Paper ID:1218
Title:Learning the Learning Rate for Prediction with Expert Advice
Current Reviews

Submitted by Assigned_Reviewer_6

Q1: Comments to author(s). First provide a summary of the paper, and then address the following criteria: Quality, clarity, originality and significance. (For detailed reviewing guidelines, see http://nips.cc/PaperInformation/ReviewerInstructions)
This paper presents an algorithm for prediction with expert advice which does not need the learning rate as input parameter. As the theorems in the paper suggest, the algorithm's performance is competitive with the multiplicative weights algorithm given any learning rate, under any adversarial loss sequence. The algorithm follows the multiplicative weights algorithm while chooses the learning rate in every time step based on statistics collected thus far.

The writing is generally fine with some minor language hiccups. The idea of the algorithm for learning the right learning rate is very original. The regret bound proofs seem rather complicated, I could not thoroughly check them. It is also not entirely clear to me if the new parameters that the algorithm needs as input are robust enough so that we do not need to learn them, too.
Q2: Please summarize your review in 1-2 sentences
Very original algorithmic contribution that makes choosing the learning rate for the exponential weights algorithm obsolete.
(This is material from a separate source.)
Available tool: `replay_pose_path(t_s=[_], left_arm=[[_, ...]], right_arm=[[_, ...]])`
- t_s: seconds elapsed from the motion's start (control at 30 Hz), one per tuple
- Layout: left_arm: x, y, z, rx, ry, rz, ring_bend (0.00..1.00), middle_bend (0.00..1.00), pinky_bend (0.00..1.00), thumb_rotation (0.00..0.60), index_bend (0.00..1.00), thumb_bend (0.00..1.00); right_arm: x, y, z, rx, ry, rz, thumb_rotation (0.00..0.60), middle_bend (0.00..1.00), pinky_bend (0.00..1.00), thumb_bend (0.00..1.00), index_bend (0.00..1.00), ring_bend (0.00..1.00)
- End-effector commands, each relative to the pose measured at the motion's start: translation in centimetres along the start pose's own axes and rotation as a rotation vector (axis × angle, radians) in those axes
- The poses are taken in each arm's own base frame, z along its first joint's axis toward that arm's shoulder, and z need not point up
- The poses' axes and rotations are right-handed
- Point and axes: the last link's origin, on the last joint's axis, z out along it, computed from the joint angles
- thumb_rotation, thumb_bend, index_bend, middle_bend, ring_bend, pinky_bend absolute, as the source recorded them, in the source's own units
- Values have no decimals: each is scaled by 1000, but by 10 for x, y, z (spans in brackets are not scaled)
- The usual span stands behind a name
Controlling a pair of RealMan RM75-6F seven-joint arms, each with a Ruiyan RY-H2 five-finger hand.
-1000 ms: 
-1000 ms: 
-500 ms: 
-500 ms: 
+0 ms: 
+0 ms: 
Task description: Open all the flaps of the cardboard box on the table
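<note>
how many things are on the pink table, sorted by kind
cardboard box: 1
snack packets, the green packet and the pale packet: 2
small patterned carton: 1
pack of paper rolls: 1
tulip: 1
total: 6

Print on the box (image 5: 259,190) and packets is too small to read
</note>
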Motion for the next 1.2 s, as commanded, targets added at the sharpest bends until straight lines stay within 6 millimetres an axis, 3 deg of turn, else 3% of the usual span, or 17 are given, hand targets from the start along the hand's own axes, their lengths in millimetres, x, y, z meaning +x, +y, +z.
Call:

Submitted by Assigned_Reviewer_19

Q1: Comments to author(s). First provide a summary of the paper, and then address the following criteria: Quality, clarity, originality and significance. (For detailed reviewing guidelines, see http://nips.cc/PaperInformation/ReviewerInstructions)
The paper proposes a Learning the Learning Rate (LLR) algorithm for learning from expert advice which while retaining several worst case bounds for the problem enjoyed by previous algorithms like exponential weights algorithm, in addition also enjoys a guarantee on regret that is at most a poly logarithmic factor in number of experts and inversely in learning rate to the regret of exponential weights algorithm with that prescribed learning rate (for learning rates in a prescribed interval). Further the proposed algorithm employs a grid over learning rates in the interval and yet runs in linear time regardless of the granularity of the grid. The problem of adaptively learning from expert advice in a way which while retains worst case guarantees also enjoys better practical performance against benign adversaries has been a problem of great interest. The algorithm proposed first of all neatly combines three adaptive bounds from previous works, the variance type bound, the L* type bound for small losses and a more recent bound of the order of follow-the-leader algorithm which has been shown to work well in practice (eg. for iid data).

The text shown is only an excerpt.